Feeling Depressed? Google Might Be Able to Help Out

Users have the option to fill out a questionnaire
By Elizabeth Armstrong Moore,  Newser Staff
Posted Aug 25, 2017 11:04 AM CDT
Google Searches About Depression May Lead to Help
A nine-part questionnaire aims to provide basic information.   (Google)

Only about half of people who are depressed seek treatment, and Google says it wants to help. The company is partnering with the National Alliance on Mental Health to deploy a tool the groups hope will encourage those at risk of depression to seek help, reports Forbes. The set-up is simple: Depression-related search terms will prompt a pop-up window that asks, "Are you depressed?" Answer yes and you'll be directed to a clinically validated nine-part questionnaire called PHQ-9 currently used to help diagnose depression. People can do with the results what they like, but NAMI hopes the test will at least arm users with basic info that might serve as the impetus to get help, or to take the results to a doctor.

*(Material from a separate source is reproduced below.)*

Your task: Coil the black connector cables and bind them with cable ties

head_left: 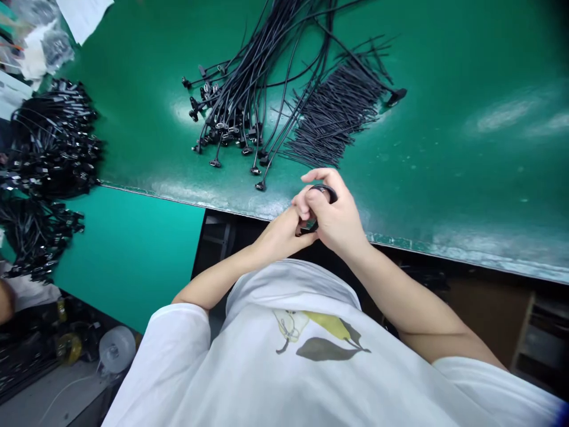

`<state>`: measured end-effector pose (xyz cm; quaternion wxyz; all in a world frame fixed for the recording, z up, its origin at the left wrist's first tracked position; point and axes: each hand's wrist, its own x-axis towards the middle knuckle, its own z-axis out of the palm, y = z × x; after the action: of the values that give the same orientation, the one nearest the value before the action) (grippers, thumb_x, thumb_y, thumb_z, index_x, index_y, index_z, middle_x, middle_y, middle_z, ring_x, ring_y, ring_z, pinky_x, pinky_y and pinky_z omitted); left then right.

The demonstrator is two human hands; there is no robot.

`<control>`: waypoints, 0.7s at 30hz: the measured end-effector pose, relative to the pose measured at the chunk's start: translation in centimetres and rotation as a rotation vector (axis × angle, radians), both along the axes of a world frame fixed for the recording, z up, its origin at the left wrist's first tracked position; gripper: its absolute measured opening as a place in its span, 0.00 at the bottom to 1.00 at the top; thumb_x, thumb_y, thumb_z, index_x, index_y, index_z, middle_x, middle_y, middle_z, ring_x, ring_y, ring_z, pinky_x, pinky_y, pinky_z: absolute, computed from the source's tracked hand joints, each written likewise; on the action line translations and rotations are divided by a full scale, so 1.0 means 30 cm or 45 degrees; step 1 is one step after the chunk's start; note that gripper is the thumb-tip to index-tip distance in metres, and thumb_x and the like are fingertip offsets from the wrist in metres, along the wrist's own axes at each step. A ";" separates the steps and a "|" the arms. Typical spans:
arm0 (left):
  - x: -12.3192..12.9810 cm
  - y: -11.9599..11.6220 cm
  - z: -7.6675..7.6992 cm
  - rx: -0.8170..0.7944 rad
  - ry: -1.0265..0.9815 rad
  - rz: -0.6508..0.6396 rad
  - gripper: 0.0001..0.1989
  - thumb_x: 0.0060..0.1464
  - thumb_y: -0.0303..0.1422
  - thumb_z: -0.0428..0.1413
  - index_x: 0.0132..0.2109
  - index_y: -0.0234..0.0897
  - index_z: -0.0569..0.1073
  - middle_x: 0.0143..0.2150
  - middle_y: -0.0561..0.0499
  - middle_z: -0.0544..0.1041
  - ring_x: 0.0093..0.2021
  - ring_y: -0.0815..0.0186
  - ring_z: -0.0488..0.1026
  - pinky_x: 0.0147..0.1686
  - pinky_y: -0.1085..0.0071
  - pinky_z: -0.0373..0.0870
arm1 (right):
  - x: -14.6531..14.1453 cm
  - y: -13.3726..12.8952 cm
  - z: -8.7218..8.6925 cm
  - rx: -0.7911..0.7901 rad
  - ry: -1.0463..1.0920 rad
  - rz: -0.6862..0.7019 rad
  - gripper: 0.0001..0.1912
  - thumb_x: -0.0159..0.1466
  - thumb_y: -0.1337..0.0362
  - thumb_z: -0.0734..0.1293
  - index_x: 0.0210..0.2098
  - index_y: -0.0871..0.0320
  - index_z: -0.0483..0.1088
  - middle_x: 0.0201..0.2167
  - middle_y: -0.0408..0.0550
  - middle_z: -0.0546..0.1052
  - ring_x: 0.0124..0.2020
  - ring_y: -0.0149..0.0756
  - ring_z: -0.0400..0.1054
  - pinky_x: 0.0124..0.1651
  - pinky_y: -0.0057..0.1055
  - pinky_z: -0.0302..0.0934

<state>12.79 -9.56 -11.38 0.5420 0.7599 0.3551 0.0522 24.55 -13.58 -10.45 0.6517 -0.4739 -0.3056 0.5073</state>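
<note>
Both hands meet at the near edge of the table. A black cable (329,191) is bent into a small loop between them. My right hand (341,216) is closed round the loop, with its index finger raised over the top. From the left, my left hand (284,228) grips the lower part of the same cable, and its fingertips are partly hidden behind the right hand. Just beyond them lies a pile of short, thin black ties (340,110). To its left, a bundle of long black cables (253,77) spreads its connector ends towards me.
Heaps of coiled black cables (53,142) fill the left end of the green table (444,166). A lower green surface (133,243) adjoins it. Plastic bags (48,44) and paper (86,18) lie far left. A white spool (117,350) and another person's arm (5,301) show lower left.
</note>
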 end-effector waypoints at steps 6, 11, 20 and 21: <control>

"You can take this private self-assessment to help determine your level of depression and the need for an in-person evaluation," NAMI's CEO Mary Giliberti writes on the Google blog. Newsweek points out the "irony" that some mental health problems, particularly related to seeking health info, have been blamed on "incessant Googling." Just Googling medical symptoms has been shown to increase anxiety. Google and NAMI seem to have decided that those searching depression-related terms may be the key audience to target. Sample questions: "Moving or speaking so slowly that other people could have noticed? Or so fidgety or restless that you have been moving a lot more than usual?” (Climbing has been shown to help fight depression.)